Решительных обещаний хватило на пролет, на втором печатаемый шаг стал неуверенным, а на четвертом этаже уставшие ноги и вовсе отказались её держать, и Оля неловко привалилась к стене плечом, а потом и сползла на ступеньку, не задумываясь о её чистоте. Она постучала лбом о холодную стенку и безнадежным жестом смахнула выступившие непослушные слёзы. Есть она или нет её — в этом мире это никому особенно и неинтересно и ненужно знать. Бесполезные люди, бесполезные действия, глупый мир, катящийся к неприглядному предсказанному эльфом финалу. Она ещё немного посидела, охлаждая лоб о стену лестничного пролета. Протерла лицо от слёз ладошками и минут пять сжимала-разжимала кулаки, пытаясь осознать, откуда на пальцах взялись жесткие зеленые шелушинки. Наконец перевела взгляд на отстающее покрытие стены и сообразила отряхнуть лоб от впечатавшейся краски. Пальцы мелко дрожали, но она все-таки заставила себя встать и дойти до квартиры.

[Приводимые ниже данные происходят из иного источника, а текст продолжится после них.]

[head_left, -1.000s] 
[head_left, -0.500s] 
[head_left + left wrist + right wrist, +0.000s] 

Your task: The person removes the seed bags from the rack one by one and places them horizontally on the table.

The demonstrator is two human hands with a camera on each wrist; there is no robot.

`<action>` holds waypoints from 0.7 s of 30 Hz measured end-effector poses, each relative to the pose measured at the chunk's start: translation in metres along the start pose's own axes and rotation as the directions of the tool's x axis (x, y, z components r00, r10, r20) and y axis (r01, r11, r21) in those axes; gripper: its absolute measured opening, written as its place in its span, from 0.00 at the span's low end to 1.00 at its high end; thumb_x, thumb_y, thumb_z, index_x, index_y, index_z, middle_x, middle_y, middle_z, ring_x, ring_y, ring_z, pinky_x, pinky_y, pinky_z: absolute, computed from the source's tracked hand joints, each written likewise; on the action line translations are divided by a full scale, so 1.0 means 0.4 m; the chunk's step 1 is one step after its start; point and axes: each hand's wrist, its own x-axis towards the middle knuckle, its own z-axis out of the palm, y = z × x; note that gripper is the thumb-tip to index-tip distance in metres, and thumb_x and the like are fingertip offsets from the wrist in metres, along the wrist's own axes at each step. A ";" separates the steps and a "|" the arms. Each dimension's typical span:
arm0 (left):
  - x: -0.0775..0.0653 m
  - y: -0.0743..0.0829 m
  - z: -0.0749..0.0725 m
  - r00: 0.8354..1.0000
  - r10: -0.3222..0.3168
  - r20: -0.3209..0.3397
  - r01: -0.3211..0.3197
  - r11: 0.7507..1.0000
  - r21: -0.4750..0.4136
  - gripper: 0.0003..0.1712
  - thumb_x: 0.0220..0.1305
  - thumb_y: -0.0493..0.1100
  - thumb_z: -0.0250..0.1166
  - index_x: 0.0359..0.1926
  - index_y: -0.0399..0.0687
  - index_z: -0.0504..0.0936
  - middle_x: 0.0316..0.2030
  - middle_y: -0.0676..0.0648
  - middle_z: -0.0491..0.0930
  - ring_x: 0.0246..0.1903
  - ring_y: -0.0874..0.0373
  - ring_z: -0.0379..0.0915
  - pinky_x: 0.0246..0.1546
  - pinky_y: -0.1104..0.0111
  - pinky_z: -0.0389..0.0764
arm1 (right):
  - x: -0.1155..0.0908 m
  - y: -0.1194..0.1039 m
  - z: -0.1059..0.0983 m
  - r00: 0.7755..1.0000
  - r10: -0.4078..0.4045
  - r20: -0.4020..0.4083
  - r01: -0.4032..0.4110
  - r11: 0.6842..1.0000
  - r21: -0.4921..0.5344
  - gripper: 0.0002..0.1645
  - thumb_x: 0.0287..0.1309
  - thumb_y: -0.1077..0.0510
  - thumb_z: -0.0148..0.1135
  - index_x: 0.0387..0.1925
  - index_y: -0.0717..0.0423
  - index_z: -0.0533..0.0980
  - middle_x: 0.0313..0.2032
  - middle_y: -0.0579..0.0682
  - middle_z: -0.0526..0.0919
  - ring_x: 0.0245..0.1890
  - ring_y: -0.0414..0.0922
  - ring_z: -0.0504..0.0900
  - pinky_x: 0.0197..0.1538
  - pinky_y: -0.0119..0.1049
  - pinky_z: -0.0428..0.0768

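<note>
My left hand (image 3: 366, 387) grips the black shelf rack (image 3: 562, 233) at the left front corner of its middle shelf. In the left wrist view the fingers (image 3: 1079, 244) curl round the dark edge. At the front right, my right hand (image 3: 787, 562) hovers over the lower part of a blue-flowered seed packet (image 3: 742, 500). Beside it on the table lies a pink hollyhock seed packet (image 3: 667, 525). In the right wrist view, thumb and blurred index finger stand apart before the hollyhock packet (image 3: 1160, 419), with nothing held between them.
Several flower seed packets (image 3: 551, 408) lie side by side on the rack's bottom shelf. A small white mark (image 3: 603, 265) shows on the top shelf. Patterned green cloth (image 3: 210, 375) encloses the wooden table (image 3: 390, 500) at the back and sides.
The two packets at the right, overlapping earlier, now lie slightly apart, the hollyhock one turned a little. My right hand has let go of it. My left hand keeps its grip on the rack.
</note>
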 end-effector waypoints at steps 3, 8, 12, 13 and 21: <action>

Как Оля не оттягивала момент открытия собственной двери, гипнотизируя синий прямоугольничек с расплывающимися перед глазами цифрами и дожидаясь, когда же единичка и пятерка перестанут кривляться, а за ключами лезть все-таки пришлось. Она зажала связку, большую, — из-за болтающихся ключей от родительской квартиры, и снова зависла, поворачивая так и этак собственный кулачок с коротко обкромсанными ногтями и шероховатой, в красных цыпках, кожей. Да, опять она забыла помазать руки кремом после валялок... Перевела взгляд вниз, на замызганные непрезентабельные дутики и расстроенно прижалась к двери. Слёзы в который раз проторили знакомые дорожки из прикрытых глаз. Конечно, кому нужна такая безалаберная и неухоженная девица? Ладно, сексуальность была бы не заёмной, а так только зряшные надежды, усвистевшие пустым пшиком. Кто не мечтает вдруг и сразу стать самой-самой лучшей хоть для кого-то одного? И ей этого бы хотелось, но разве может она тягаться с Катей? Ни одна бабушка не выберет своему внуку такую невзрачную девицу, как она. Лучше сразу выдрать из себя все эти глупые мечты и жить, наконец-то, как все. Деньги зарабатывать, в конце концов. А то вот даже Вадя зарабатывает, а она боится магазин на ЯМе открыть... Вот возьмет и откроет! Разозлившись на собственную никчемность и забыв про текущие непослушные слёзы, она с трудом сосредоточилась на ключах, и, на ватных от слабости ногах, все-таки вошла в квартиру, тут же наткнувшись на пристальный взгляд эльфа, двухметровым монументом воздвигшимся в темноте прихожей.